NEWPORT actor and film maker Darragh Mortell is poised to be thrust back into the limelight with the news that the smash hit Noughties children's TV show Tracy Beaker is being re-released.

All 99 episodes of the top CBBC TV show, based on the 1991 book of the same name by Jaqueline Wilson, are being rerun on iPlayer.

That's 42 hours of binge viewing for the dedicated Tracy Beaker fan.

Set in a London children's home, the award-winning programme, which ran over five series, follows the fortunes of Tracy and her fellow inhabitants. It was such a hit, it was made into a feature film in 2004.

Darragh, aged thirty, was a 14-year-old Caerleon Comprehensive School pupil when he beat thousands of other young hopefuls to land the role of Crash in 2003. He starred in the show, which first hit the TV screens in 2002, along with Dani Harmer, who played the main character.

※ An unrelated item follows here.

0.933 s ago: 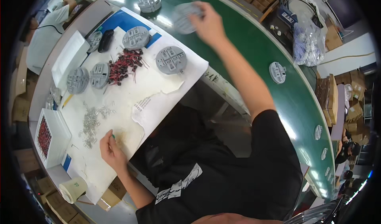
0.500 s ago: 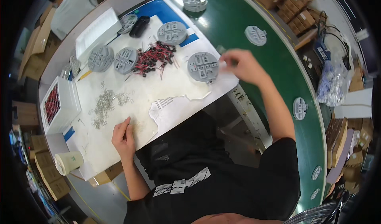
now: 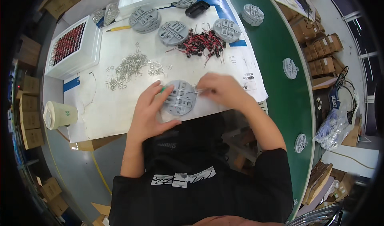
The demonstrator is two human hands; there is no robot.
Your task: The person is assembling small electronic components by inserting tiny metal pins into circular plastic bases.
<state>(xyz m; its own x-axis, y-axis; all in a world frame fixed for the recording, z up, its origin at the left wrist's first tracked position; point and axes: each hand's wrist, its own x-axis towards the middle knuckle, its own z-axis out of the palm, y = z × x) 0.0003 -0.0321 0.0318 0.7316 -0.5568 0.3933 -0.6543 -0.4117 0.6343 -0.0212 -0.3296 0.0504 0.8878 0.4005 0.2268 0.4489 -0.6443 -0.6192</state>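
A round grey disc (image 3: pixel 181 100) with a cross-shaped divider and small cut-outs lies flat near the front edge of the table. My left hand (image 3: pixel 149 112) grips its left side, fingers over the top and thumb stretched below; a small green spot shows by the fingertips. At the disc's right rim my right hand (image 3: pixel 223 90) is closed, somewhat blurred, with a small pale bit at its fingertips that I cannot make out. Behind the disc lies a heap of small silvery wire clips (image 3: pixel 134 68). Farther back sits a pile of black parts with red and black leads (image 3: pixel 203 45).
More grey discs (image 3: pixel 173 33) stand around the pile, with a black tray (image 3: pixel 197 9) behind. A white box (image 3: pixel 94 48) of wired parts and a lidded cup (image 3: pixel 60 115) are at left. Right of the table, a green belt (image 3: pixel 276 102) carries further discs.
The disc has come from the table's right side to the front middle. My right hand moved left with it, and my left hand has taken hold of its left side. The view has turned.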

Darragh's character Crash was a cynical and sometimes volatile young artist. He played Crash in both the TV series and on the big screen.

He went on to become a film maker and in 2015 Darragh, who grew up in St Mark's Crescent, Newport, won the award for the best experimental film at the London Independent Film Festival.

He scripted and directed 'Peep Dish', a surreal thriller which focuses on a peeping Tom who stumbles upon a mysterious box on the side of the road and becomes imprisoned and forced to analyse in-depth the murky consequences of his voyeuristic addictions

Darragh also appeared in Casualty, Holby City and The Bill.